What you write should be the line containing "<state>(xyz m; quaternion" followed by every line after it to the end of the listing, exactly as given, and nothing more.
=== Section Start ===
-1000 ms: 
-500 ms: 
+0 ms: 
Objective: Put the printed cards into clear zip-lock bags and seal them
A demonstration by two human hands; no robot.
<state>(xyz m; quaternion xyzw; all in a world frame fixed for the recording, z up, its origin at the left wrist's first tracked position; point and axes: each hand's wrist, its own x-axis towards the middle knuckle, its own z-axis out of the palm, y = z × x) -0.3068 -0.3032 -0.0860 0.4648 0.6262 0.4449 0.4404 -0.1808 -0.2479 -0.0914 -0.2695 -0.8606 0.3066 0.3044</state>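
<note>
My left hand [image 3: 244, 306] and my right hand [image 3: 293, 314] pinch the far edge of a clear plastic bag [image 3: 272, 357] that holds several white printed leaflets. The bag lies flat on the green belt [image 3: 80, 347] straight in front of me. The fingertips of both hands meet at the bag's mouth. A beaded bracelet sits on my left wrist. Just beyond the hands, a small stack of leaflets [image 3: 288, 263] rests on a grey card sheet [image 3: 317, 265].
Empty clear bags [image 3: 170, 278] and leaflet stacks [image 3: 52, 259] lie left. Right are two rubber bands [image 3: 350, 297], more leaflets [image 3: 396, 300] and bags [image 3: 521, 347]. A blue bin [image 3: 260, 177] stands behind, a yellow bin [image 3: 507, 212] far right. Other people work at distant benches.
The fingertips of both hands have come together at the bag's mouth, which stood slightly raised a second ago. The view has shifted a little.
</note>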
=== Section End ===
▸ Response
<state>(xyz m; quaternion xyzw; all in a world frame fixed for the recording, z up, its origin at the left wrist's first tracked position; point and axes: each hand's wrist, its own x-axis towards the middle knuckle, its own z-axis out of the palm, y = z × x) -0.3068 -0.3032 -0.0860 0.4648 0.6262 0.4449 0.4404 -0.1808 -0.2479 -0.0914 -0.2695 -0.8606 0.3066 0.3044</state>
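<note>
My left hand [image 3: 244, 306] and my right hand [image 3: 293, 314] pinch the far edge of a clear plastic bag [image 3: 272, 357] that holds several white printed leaflets. The bag lies flat on the green belt [image 3: 80, 347] straight in front of me. The fingertips of both hands meet at the bag's mouth. A beaded bracelet sits on my left wrist. Just beyond the hands, a small stack of leaflets [image 3: 288, 263] rests on a grey card sheet [image 3: 317, 265].
Empty clear bags [image 3: 170, 278] and leaflet stacks [image 3: 52, 259] lie left. Right are two rubber bands [image 3: 350, 297], more leaflets [image 3: 396, 300] and bags [image 3: 521, 347]. A blue bin [image 3: 260, 177] stands behind, a yellow bin [image 3: 507, 212] far right. Other people work at distant benches.
The fingertips of both hands have come together at the bag's mouth, which stood slightly raised a second ago. The view has shifted a little.
</note>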

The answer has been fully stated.